Nach dem TXL-Volksentscheid: Schweigen über Tegel
Der frisch berufene „Gutachter“ Stefan Paetow hält sich bedeckt – FDP-Fraktionschef Czaja erwartet wenig Hilfreiches von ihm.
Niemand weiß so richtig, wie das gehen soll, was der Regierende Bürgermeister Michael Müller (SPD) mit dem Juristen Stefan Paetow vorhat. Müller hat dem ehemaligen Richter am Bundesverwaltungsgericht als „Gutachter“ in der Auseinandersetzung um den Flughafen Tegel vorgeschlagen.
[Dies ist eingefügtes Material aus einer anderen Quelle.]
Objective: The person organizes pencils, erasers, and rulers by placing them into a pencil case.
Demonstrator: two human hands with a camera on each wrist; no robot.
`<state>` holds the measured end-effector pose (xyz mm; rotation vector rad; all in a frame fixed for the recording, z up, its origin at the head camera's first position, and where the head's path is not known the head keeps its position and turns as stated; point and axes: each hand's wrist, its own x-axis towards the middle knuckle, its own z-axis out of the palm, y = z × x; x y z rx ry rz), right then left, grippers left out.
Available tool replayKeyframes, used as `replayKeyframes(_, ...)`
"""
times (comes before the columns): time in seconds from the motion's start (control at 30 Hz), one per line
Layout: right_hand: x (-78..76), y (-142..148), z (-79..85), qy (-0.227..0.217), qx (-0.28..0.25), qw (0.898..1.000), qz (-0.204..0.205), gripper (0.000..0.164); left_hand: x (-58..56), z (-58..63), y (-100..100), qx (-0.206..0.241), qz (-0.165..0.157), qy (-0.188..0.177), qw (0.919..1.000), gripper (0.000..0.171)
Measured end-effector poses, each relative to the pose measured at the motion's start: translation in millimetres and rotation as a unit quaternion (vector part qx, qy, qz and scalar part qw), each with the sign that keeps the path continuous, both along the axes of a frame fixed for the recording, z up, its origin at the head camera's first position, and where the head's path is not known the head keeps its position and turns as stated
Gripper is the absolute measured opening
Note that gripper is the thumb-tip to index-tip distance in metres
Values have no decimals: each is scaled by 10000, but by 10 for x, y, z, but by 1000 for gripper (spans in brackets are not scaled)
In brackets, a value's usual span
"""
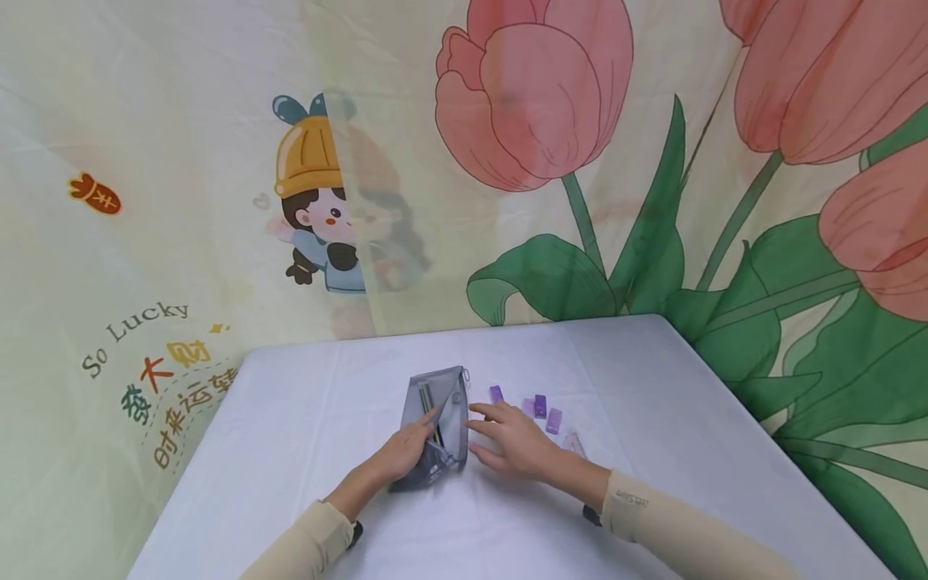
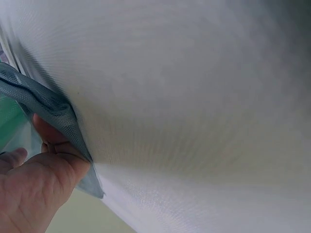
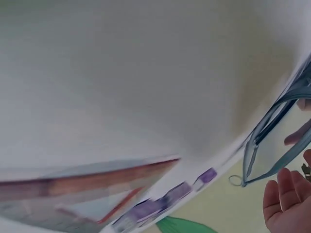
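A grey see-through mesh zip pouch [image 1: 454,419] lies on the table, its zip side gaping, with pencil-like sticks [image 1: 426,396] showing inside. My left hand [image 1: 406,451] grips the pouch's near left part; in the left wrist view the hand [image 2: 43,179] has the mesh fabric [image 2: 58,111] folded over its fingers. Just off the pouch's right edge is my right hand [image 1: 518,441], fingers spread and slightly bent, holding nothing. From the right wrist, this hand [image 3: 291,201] appears beside the zip edge [image 3: 279,167] and its ring pull [image 3: 235,180].
Several small purple blocks [image 1: 540,406] lie right of the pouch. A clear triangular ruler [image 1: 573,441] sits behind my right wrist, its reddish edge [image 3: 112,177] large in the right wrist view. A printed curtain [image 1: 406,161] hangs behind the white table [image 1: 304,427].
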<state>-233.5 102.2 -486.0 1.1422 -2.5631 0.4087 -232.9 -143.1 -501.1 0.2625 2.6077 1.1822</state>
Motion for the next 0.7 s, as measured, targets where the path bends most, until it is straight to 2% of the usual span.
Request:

Paetow aber will sich nicht dazu äußern, wie er die Aufgabe angehen will. Senatssprecherin Claudia Sünder erklärte, er solle den Sachverhalt rechtlich bewerten und danach eine Empfehlung an den Senat und das Abgeordnetenhaus geben. FDP-Fraktionschef Sebastian Czaja kann das nicht nachvollziehen. „Das wäre das erste Mal, dass ein Richter sein Urteil ändert“, sagt er.
Tatsächlich hatte Paetow als Vorsitzender des 4. Revisionssenats des Bundesverwaltungsgerichts in Leipzig intensiv mit der Berliner Flughafenplanung zu tun. Die Kammer hatte über die Sammelklage gegen den Planfeststellungsbeschluss zum Ausbau des Schönefelder Flughafens zu entscheiden. Im März 2006 scheiterte die Klage.
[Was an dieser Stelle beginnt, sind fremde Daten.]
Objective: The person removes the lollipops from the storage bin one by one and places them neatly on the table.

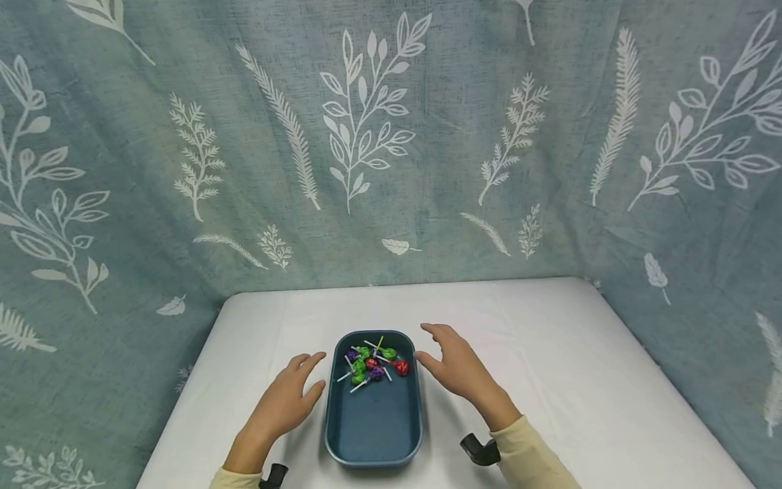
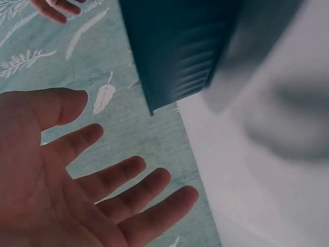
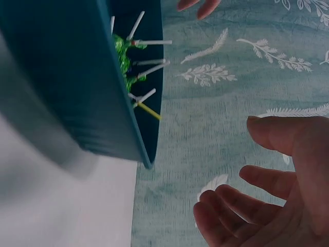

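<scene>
Probably light, stiff tray (image 1: 374,431); hold left and right walls (image 2: 180,46) (far-end lollipops (image 1: 358,366) may slide). Left hand (image 1: 282,402), right hand (image 1: 462,369) loosely spread, empty.

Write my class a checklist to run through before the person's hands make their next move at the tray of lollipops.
1. Tray standing upright on the white table: ok.
2. Lollipops inside the tray: ok, bunched toward its far end.
3. Left hand free: ok, fingers relaxed, beside the tray without touching it.
4. Right hand free: ok, on the opposite side, also apart from the tray.
5. Lollipops spread out singly: not ok, several overlap.
6. Exact lollipop count: cannot tell, because of that overlap.
</scene>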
An Paetows Expertise zur Berliner Flughafenplanung zweifelt FDP-Fraktionschef Czaja nicht – auch wenn in der Begründung des Urteils von 2006 bis heute nicht geschaffene Voraussetzungen für den Flugbetrieb in Schönefeld genannt sind, etwa dessen „ Einbindung in ein leistungsfähiges Straßen- und Schienennetz“. Fragwürdig sei jedoch, dass Müller einen „SPD-nahen“ Gutachter berufe. Paetows SPD-Nähe folgert Czaja daraus, dass dessen Namen 2008 auf einer Vorschlagsliste der Berliner Sozialdemokraten für das Landesverfassungsgericht gestanden hatte. Mit dem Richter hatte damals niemand darüber gesprochen – was Paetow dazu bewog, öffentlich klar zu machen, dass er nicht zur Verfügung stehe.
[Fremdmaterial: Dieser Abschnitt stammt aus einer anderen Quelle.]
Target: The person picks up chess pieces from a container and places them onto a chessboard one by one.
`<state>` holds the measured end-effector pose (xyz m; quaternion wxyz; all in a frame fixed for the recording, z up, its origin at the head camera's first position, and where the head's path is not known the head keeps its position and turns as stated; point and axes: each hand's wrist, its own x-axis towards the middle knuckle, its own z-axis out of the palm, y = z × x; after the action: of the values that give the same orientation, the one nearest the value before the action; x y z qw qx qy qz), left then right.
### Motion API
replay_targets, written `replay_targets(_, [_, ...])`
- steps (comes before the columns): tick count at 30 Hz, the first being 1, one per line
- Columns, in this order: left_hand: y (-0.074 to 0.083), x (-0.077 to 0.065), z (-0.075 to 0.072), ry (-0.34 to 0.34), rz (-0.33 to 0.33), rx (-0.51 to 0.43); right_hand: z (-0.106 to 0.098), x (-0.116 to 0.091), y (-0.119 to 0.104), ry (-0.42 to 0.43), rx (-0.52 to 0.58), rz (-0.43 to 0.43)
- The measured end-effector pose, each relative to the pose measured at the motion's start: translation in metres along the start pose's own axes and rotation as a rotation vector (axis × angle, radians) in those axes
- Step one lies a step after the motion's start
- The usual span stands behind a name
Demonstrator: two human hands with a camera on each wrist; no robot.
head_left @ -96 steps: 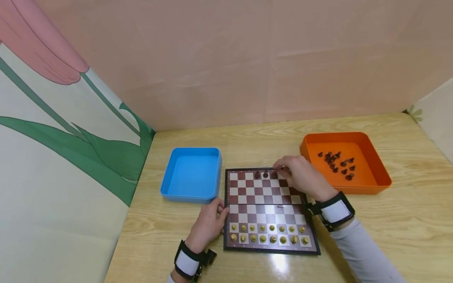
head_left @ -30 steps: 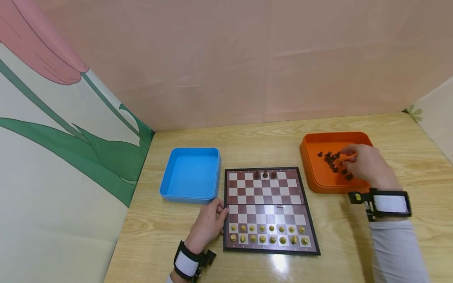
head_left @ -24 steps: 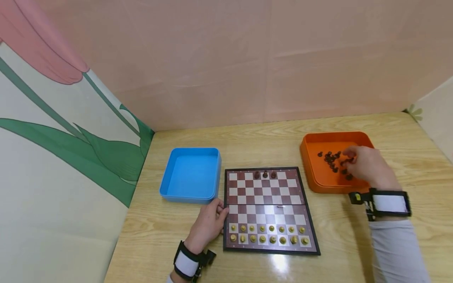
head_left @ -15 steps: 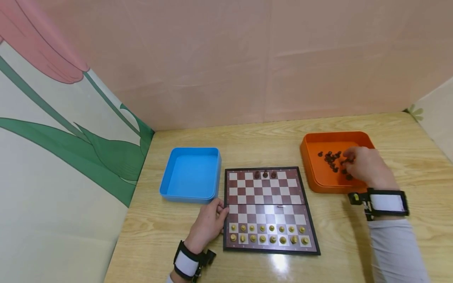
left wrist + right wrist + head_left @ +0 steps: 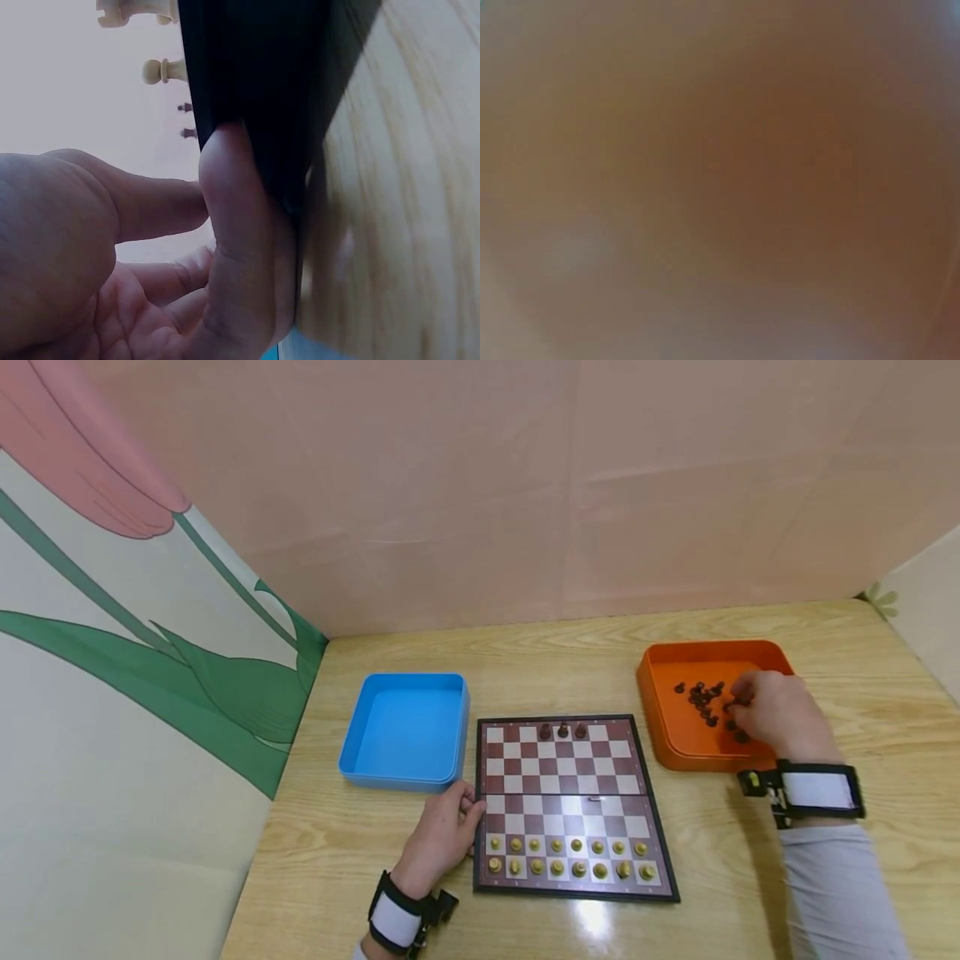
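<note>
My left hand [image 5: 441,831] holds the left edge of a chessboard [image 5: 534,803]. In the left wrist view the index finger [image 5: 236,202] presses the board's black side [image 5: 259,67], with the thumb close by it. Over at the right, my right hand [image 5: 783,714] reaches into an orange tray [image 5: 678,739] and pinches a dark chess piece [image 5: 744,699], mostly hidden by the fingers. More dark chess pieces [image 5: 701,697] lie loose to the left of that hand. The right wrist view is only a brown blur.
Three dark pieces [image 5: 563,730] stand on the board's far row. Gold pieces [image 5: 579,867] fill the two near rows. A small pin-like object [image 5: 594,798] lies by the fold. A blue tray [image 5: 405,735] stands left of the board, on a wooden table [image 5: 360,852].
My right hand has moved from the board's far row to the orange tray, where its thumb and fingers have closed together. Another dark piece now shows on the far row. My left hand has stayed put.
</note>
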<state>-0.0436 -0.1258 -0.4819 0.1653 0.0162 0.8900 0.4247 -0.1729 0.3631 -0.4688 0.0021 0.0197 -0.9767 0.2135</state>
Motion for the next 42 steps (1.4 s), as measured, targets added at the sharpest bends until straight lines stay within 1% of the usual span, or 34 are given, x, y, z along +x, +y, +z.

Aus dem "Schlichter" ist ein "Gutachter" geworden
Czaja fragt sich vielmehr, ob Müller ernsthaft meine, den Volksentscheid zur Offenhaltung des Flughafens Tegel ignorieren zu können. Eine knappe Million Menschen in Berlin habe das entschieden, sagt Czaja.
Der Regierende Bürgermeister hatte nach dem Volksentscheid in einem Fünf-Punkte-Plan die Berufung eines „Schlichters“ angekündigt. Daraus ist nun ein „Gutachter“ geworden. Außerdem, so kritisiert Czaja, versuche Müller, die Abstimmung über Tegel ins Plenum zu ziehen. Er vollführe eine „politische Achterbahnfahrt“, die man ihm nicht durchgehen lassen könne. „Ich weiß nicht, was man interpretieren kann an einer knappen Million“, sagt der FDP-Politiker. CDU-Generalsekretär Stefan Evers bezeichnete Müllers Vorgehen als „skandalös“: „Dann brauchen wir keine Volksentscheide mehr, wenn es hinterher nochmal an das Abgeordnetenhaus geht.“
Müller hatte hingegen stets darauf verwiesen, der Volksentscheid sei rechtlich nicht bindend. Der Betrieb in Tegel soll nach geltendem Recht sechs Monate nach der Inbetriebnahme des BER enden. Allerdings gibt es Juristen wie etwa den ehemaligen Berliner Verfassungsrichter, Professor Helge Sodan, die den Weiterbetrieb in Tegel für einfach machbar halten – durch eine Änderung des Landesentwicklungsplans, wie Sodan in einem Interview mit dieser Zeitung gesagt hat. Notwendige Voraussetzung dafür wäre aber, dass die brandenburgische Landesregierung Tegel offenhalten will. Ministerpräsident Dietmar Woidke (SPD) lehnt das ab.